As they prepared for the album, they released a special release for the Catatonia fanclub which had formed after "Bleed". Containing "Blow the Millenium, Blow" and "Beautiful Sailor", the vinyl record was sent to all members. The following month, on 18 January 1996, "Sweet Catatonia" was released. It became the first Catatonia single to reach the UK singles chart, peaking at 61st position. MRM sought to expand the profile of the band in Europe, publishing the compilation The Sublime Magic of Catatonia.
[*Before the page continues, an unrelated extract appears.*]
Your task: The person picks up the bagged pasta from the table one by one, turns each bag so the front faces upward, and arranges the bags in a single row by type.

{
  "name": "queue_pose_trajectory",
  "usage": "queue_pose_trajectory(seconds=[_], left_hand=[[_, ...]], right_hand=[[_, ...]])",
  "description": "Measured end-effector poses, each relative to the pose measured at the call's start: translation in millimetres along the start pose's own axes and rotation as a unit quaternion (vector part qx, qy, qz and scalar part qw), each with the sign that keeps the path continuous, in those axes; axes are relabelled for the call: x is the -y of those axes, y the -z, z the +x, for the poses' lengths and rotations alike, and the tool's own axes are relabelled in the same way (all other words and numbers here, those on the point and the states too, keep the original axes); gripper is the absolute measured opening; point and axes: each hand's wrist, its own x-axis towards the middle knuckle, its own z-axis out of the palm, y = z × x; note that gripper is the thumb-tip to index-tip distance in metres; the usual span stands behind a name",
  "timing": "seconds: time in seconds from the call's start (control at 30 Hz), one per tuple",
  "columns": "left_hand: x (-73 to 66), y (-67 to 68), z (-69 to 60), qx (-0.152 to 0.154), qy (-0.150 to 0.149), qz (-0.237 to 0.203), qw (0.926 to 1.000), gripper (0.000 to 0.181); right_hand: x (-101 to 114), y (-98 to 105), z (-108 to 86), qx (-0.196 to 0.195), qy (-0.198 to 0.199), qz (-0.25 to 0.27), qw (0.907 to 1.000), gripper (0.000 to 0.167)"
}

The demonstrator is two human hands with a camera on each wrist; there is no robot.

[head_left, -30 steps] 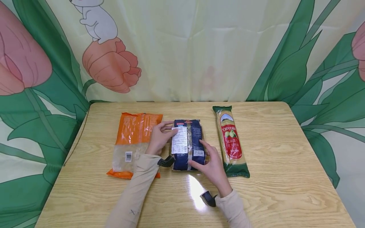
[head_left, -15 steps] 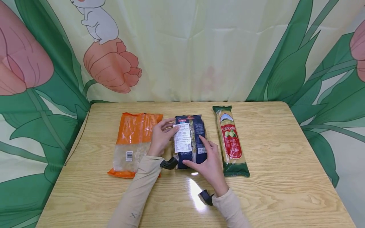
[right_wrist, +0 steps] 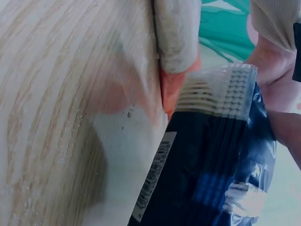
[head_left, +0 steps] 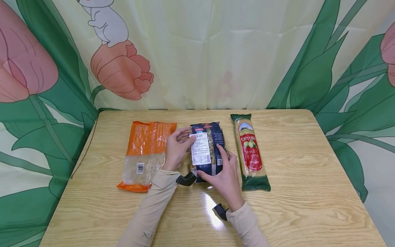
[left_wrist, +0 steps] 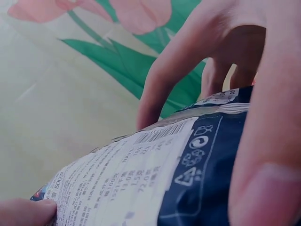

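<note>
A dark blue bag of pasta (head_left: 201,149) with a white label is between both hands in the head view. My left hand (head_left: 177,148) grips its upper left edge, thumb on the label, other fingers partly hidden behind. My right hand (head_left: 226,176) holds the lower right, thumb at the bottom edge and fingers on the right side. In the left wrist view, the printed label (left_wrist: 127,179) lies between the left thumb tip and the right hand's fingers. The right wrist view shows the clear crimped end of the bag (right_wrist: 197,150) above the tabletop.
An orange bag with a see-through lower part (head_left: 149,137) lies flat to the left, partly under the left forearm. To the right lies a long green-ended Olivoilà spaghetti pack (head_left: 250,147). The wooden table (head_left: 302,171) ends at a flowered curtain (head_left: 197,68).
The blue pasta bag has moved slightly away and to the right, and now looks tilted. Both hands moved with it; the right thumb shifted left along its bottom edge. The other two packs stayed put.
</note>
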Motion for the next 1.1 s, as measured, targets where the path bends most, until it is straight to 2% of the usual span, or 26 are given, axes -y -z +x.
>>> queue_pose_trajectory(seconds=[0.13, 0.37, 0.5, 0.67, 0.83, 0.93, 1.1], left_hand=[[-0.7, -1.0, -2.0, 0.009, -0.007, -0.004, 0.9999, 0.039], [-3.8, -0.6, -3.2, 0.044, -0.026, 0.002, 0.9987, 0.039], [-4.7, 2.3, -3.6, 0.067, -0.024, 0.022, 0.9972, 0.039], [-5.8, 5.9, -5.1, 0.094, -0.036, 0.035, 0.9943, 0.042], [-8.4, 7.6, -7.2, 0.128, -0.058, 0.030, 0.9896, 0.048], [-10.1, 8.3, -7.5, 0.150, -0.071, 0.013, 0.9861, 0.048], [-13.4, 9.9, -8.0, 0.163, -0.068, -0.009, 0.9842, 0.045]], right_hand=[[-1, 1, 0.8, -0.002, 0.001, 0.013, 0.9999, 0.105], [-5, 4, 2.5, -0.014, 0.004, 0.064, 0.9978, 0.096], [-8, 6, 3.9, 0.000, -0.004, 0.089, 0.9960, 0.092], [-13, 11, 6.3, 0.020, -0.003, 0.123, 0.9922, 0.089], [-17, 19, 9.7, 0.034, -0.018, 0.175, 0.9837, 0.085], [-19, 23, 11.3, 0.036, -0.032, 0.211, 0.9762, 0.083], [-21, 26, 12.0, 0.050, -0.050, 0.269, 0.9606, 0.080]])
The band toured the UK, supported by Liverpool-based band Space, and while touring "Lost Cat" was released on 22 April. It just missed out on the top 40, reaching 41st position. As part of the tour, they appeared at several music festivals that year including Reading, Phoenix and at Madstock! 3 in London.
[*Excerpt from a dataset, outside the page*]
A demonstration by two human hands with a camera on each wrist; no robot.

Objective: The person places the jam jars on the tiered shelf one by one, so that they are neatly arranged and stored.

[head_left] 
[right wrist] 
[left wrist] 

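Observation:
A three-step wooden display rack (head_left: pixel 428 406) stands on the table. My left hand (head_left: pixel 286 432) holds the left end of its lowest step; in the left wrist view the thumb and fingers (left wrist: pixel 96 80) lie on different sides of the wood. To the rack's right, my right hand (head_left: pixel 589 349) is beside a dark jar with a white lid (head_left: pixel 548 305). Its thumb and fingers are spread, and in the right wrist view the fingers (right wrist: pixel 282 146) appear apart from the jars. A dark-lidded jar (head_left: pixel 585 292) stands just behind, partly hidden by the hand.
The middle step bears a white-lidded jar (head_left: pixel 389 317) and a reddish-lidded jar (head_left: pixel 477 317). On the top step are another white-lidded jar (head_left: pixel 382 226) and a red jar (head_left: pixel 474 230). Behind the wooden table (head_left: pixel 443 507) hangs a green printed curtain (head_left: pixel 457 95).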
Catatonia began to get radio exposure with the single "You've Got a Lot to Answer For" which entered the top 40 in September 1996. After several delays, the album Way Beyond Blue was released on 30 September. There were 12 tracks, several of which had appeared on previous EPs and as b-sides to singles. On the background of the successful album, there were problems behind the scenes. Matthew's and Robert's relationship broke down, with Roberts ending it and seeing someone else within days. The duo sought to keep the band together despite the problems, and they found a way to continue working together. Warner Bros. Records had intended to release "Lost Cat" from Way Beyond Blue in the United States, but due to problems at the record label this did not occur.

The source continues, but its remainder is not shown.